Exercise requirements —
Repeat verbatim, and only, the lines of the data below, beginning at the line that contains "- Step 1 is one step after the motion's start" and stopping after the line that contains "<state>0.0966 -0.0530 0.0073".

Available data —
=======

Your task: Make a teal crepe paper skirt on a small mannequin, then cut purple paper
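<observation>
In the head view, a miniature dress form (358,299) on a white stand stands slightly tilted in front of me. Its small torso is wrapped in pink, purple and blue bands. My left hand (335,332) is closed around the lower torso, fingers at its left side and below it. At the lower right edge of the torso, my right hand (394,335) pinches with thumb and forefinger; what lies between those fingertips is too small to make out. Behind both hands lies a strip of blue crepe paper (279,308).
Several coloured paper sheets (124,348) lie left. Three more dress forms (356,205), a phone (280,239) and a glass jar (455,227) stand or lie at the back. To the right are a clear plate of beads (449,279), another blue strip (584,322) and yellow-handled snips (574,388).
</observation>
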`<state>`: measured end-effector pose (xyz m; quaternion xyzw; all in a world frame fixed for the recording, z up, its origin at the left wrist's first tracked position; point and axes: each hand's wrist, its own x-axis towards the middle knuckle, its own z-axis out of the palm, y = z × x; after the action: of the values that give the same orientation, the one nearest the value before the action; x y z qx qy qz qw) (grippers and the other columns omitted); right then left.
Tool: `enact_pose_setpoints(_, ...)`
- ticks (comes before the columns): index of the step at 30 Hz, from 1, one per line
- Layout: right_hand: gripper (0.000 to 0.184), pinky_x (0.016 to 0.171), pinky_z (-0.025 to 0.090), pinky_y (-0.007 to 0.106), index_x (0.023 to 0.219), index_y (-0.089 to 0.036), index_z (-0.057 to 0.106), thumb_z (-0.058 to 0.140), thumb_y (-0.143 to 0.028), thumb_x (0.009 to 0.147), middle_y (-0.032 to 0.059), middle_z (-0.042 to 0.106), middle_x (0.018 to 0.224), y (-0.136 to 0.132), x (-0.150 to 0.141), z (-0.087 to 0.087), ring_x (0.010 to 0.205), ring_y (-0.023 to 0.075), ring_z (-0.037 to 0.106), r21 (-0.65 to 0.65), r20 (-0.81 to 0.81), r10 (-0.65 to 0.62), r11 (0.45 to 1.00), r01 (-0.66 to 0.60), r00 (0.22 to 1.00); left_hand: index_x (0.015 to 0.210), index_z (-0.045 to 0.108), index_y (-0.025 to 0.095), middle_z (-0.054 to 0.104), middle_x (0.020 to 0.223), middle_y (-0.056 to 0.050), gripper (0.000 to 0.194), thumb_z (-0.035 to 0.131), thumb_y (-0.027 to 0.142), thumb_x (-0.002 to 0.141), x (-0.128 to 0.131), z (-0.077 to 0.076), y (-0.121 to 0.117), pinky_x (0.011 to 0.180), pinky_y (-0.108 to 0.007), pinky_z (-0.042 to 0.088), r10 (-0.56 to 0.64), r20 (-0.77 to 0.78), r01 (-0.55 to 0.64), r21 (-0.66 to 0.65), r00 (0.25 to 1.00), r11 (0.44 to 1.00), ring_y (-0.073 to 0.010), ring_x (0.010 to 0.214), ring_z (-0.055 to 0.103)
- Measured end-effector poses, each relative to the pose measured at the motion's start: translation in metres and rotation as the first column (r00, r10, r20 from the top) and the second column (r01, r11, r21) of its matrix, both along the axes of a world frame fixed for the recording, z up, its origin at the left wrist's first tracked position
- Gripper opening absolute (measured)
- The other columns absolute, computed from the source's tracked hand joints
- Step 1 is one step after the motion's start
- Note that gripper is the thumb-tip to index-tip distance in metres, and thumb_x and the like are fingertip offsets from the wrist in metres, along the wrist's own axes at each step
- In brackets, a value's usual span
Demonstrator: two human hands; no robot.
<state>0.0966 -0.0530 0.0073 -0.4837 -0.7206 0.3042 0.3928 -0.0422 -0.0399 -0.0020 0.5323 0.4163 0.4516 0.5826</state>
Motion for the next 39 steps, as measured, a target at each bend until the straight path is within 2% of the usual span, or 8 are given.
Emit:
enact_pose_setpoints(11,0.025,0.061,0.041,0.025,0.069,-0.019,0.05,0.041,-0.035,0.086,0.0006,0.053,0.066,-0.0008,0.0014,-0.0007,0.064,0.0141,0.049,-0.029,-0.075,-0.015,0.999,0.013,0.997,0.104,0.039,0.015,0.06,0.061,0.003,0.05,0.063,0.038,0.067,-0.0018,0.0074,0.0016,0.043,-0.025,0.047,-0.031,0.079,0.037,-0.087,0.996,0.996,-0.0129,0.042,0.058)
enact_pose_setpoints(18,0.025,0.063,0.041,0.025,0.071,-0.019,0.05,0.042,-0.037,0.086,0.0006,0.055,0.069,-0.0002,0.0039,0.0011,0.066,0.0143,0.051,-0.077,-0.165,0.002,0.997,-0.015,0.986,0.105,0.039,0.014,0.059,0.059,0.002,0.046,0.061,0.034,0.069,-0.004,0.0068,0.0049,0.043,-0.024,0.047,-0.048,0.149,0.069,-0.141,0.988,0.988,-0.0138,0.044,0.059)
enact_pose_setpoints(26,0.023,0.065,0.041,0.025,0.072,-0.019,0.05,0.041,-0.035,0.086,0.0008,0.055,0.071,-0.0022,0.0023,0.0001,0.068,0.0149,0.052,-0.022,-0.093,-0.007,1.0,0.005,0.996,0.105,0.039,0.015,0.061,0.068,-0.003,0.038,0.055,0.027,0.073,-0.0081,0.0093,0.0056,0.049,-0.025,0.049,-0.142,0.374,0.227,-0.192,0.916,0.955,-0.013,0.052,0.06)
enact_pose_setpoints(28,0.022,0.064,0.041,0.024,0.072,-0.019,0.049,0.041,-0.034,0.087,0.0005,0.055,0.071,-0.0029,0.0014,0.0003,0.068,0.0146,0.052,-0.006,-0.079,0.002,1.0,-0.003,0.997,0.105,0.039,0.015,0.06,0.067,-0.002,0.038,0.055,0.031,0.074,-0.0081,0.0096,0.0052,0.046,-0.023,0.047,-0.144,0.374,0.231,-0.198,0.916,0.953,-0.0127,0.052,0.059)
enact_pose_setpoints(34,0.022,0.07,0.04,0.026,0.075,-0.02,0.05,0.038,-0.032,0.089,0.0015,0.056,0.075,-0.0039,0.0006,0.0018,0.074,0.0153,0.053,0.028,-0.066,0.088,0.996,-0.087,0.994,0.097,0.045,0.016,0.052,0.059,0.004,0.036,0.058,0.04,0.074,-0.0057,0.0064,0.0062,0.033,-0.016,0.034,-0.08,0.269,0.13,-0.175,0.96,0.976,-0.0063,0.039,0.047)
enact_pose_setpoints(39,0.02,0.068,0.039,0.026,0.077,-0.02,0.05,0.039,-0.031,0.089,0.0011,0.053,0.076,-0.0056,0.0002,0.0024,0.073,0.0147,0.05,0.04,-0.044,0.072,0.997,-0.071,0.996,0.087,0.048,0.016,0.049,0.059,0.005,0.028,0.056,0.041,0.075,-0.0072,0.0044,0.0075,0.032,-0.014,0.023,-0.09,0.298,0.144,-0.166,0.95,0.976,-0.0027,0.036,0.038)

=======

Exercise solution —
- Step 1 is one step after the motion's start
- Note that gripper is the thumb-tip to index-tip distance in metres, and thumb_x and the like are fingertip offsets from the wrist in metres, along the wrist's own axes at each step
- In brackets, a value's usual span
Demonstrator: two human hands; no robot.
<state>0.0966 -0.0530 0.0073 -0.4837 -0.7206 0.3042 0.3928 -0.0422 -0.0399 -0.0020 0.5323 0.4163 0.4516 0.5826</state>

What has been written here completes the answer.